Merebut kembali botol itu dari Ron yang merengek, yang tidak menyangka khasiatnya, Khan menghabiskan setengah botol yang tersisa. Sensasi hangat yang mengalir di tenggorokannya cukup menyenangkan. Tentu saja, itu masih belum cukup untuk membuatnya mabuk.

[Daya Tahan: 36] +6

Dengan staminanya yang sekarang dengan berat hati berada di angka 42, Khan bertanya dengan malas,

“Saya akan menyelesaikan komisi itu dengan emas, dengan jumlah yang pantas.”

“Aku tidak akan menolak.
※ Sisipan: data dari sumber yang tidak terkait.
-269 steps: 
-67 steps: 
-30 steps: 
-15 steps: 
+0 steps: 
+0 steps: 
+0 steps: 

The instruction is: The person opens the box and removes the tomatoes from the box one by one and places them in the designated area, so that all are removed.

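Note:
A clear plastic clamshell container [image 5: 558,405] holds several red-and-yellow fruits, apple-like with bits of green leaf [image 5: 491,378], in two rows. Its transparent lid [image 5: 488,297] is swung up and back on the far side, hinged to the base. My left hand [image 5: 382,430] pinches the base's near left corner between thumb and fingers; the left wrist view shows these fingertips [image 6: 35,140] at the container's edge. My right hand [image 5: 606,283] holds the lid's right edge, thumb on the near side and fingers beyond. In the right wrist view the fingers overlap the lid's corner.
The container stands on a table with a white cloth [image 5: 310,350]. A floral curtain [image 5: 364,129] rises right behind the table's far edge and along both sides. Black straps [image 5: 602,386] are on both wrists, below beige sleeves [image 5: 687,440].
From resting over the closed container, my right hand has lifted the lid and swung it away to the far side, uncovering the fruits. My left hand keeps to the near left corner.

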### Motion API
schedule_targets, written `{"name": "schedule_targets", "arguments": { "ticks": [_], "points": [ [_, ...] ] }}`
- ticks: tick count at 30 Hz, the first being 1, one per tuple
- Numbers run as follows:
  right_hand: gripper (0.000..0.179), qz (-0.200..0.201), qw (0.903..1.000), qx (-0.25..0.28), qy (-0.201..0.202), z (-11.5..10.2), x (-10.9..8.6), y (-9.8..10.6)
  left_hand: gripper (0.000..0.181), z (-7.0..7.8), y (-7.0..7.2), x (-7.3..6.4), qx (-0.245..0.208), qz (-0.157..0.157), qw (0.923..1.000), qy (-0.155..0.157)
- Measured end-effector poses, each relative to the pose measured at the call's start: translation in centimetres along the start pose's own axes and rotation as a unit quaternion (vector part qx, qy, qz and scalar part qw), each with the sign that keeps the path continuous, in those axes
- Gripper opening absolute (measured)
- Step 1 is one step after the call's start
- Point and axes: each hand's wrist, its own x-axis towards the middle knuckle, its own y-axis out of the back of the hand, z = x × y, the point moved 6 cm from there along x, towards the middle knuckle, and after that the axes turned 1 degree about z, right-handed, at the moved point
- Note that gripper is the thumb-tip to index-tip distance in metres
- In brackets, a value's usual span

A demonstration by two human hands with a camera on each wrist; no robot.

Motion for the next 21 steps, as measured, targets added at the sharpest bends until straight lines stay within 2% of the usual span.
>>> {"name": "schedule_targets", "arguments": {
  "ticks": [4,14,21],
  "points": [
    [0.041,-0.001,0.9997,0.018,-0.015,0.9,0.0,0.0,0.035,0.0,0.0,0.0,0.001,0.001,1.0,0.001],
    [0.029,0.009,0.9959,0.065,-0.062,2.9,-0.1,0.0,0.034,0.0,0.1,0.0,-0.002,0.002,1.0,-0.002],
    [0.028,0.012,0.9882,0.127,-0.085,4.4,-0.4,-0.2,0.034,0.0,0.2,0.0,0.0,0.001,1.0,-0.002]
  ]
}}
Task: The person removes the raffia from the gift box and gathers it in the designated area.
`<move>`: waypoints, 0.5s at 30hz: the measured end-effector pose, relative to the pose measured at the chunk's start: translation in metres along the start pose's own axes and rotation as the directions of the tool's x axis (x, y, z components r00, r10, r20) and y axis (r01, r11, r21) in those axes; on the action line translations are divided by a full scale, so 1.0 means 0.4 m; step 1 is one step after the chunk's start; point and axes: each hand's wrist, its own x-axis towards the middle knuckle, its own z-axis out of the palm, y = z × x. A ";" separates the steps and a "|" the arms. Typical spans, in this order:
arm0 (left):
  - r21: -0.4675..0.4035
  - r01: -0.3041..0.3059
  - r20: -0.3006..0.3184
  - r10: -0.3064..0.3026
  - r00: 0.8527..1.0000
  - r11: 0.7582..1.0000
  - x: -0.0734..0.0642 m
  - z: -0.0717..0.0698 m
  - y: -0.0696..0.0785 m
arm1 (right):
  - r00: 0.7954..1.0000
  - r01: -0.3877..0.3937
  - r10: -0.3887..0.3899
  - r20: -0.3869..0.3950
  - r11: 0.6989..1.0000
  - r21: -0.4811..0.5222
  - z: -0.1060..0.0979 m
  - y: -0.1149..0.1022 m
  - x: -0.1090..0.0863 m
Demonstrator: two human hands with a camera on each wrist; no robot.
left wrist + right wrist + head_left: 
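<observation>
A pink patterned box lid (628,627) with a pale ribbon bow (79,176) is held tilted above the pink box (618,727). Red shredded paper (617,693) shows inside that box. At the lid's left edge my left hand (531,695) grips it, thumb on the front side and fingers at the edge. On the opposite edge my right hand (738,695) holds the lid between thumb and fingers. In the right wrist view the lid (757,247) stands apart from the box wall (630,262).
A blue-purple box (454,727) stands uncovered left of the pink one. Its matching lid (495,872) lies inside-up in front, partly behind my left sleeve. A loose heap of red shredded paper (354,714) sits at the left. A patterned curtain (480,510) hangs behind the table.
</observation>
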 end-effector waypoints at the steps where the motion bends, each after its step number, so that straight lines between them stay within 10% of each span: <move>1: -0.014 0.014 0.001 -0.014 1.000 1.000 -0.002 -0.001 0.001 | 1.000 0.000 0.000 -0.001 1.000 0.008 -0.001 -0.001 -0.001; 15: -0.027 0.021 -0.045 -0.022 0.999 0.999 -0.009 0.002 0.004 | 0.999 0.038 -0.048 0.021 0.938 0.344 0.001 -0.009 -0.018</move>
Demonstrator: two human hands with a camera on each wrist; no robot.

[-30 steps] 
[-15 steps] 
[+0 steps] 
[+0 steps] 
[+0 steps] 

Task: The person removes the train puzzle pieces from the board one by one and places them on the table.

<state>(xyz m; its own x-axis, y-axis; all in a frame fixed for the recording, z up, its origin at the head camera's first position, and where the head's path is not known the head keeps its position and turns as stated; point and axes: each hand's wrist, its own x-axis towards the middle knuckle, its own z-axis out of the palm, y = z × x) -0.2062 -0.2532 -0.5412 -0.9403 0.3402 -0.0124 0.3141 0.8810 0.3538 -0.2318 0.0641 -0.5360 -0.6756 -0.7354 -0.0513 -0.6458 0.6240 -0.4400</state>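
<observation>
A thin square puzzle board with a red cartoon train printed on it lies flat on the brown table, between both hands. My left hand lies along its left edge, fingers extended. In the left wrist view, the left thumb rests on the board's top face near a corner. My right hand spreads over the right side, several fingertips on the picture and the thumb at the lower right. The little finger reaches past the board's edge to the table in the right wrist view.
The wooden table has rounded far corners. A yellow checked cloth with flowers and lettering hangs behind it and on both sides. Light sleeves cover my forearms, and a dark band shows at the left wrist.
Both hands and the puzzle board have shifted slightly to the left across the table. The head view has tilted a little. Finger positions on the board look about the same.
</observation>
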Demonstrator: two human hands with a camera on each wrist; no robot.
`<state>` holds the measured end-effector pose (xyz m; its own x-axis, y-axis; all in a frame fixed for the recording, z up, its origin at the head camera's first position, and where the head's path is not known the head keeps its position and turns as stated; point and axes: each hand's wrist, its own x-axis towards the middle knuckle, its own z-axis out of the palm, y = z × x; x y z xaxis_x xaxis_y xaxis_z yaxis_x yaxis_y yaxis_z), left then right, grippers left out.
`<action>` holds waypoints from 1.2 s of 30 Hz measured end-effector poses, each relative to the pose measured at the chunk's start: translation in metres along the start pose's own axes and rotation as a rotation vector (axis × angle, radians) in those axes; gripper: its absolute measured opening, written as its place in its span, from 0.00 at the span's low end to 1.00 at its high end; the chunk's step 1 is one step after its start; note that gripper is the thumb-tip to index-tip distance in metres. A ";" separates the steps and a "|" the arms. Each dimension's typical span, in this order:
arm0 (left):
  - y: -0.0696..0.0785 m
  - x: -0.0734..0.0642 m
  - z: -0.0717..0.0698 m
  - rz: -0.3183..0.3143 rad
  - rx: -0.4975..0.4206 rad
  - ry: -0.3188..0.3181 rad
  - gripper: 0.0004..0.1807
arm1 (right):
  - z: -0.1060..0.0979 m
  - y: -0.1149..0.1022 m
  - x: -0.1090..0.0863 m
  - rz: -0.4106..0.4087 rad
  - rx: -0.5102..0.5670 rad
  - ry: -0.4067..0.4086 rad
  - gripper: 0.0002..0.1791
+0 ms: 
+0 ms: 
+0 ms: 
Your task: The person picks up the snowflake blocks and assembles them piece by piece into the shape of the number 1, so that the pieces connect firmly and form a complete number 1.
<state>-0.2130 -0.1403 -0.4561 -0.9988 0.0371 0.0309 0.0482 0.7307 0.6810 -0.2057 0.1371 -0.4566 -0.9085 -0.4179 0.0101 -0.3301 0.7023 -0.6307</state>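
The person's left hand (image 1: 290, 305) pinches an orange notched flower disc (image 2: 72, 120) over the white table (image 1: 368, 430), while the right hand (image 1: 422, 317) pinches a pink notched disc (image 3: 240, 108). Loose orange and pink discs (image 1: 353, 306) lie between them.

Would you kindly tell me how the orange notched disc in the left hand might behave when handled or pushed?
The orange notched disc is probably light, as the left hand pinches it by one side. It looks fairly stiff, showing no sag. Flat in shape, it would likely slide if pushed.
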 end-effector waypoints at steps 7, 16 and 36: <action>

Lagipula, kau bisa dipercaya.”

Sebenarnya, Ron telah memberikan kontribusi lebih dari yang dituntut tugasnya. Bukan sekadar pemandu yang sederhana, tetapi pendamping yang dapat diandalkan. Dan Khan tidak pelit dalam pengeluarannya – seperti yang pernah dilakukannya di barat sebelumnya.

“Jadi, ke mana kau bilang akan pergi? Menara Penyihir?”

“Lebih tepatnya, ke daerah perbatasan Kekaisaran. Seorang penyihir ahli akan datang menemui kita.”

Kata Ron.

“Kedengarannya seperti perjalanan yang cukup aman. Apakah ini pertama kalinya Anda ke Kekaisaran?”, tanya Khan.

“Bukan pertama kalinya. Tapi ini akan jadi pertama kalinya saya menyeberang ke daerah perbatasan.”

Itu sama saja dengan mengatakan mereka tidak punya alasan lagi untuk bepergian bersama.

“Tetap saja, itu cukup… tidak, sangat disesalkan. Bepergian denganmu memang ada bahayanya, tapi itu menyenangkan.”

“Satu petualangan lagi, dan kamu mungkin tidak akan selamat.”

“Haha…! Untungnya, aku cukup tangguh. Lagipula, bukankah kau sudah mengantisipasi semua bahaya yang sebenarnya?”

Khan tidak repot-repot menjawab dan langsung membuka botol lainnya.

“Sejujurnya, kupikir tidak akan terlalu buruk untuk terus bepergian denganmu. Hanya sekadar pikiran, tentu saja. Lagipula, dengan kemampuanku, aku hanya akan menjadi beban.”

“Yah, setidaknya kamu tidak hanya menjadi beban.”

“Baik sekali Anda mengatakan hal itu.”

Kata-kata Ron tulus. Tanpa dia, menghindari kejaran Duke dari jarak yang begitu jauh akan sulit. Dia juga tidak akan mampu menyelesaikan begitu banyak tugas sendirian.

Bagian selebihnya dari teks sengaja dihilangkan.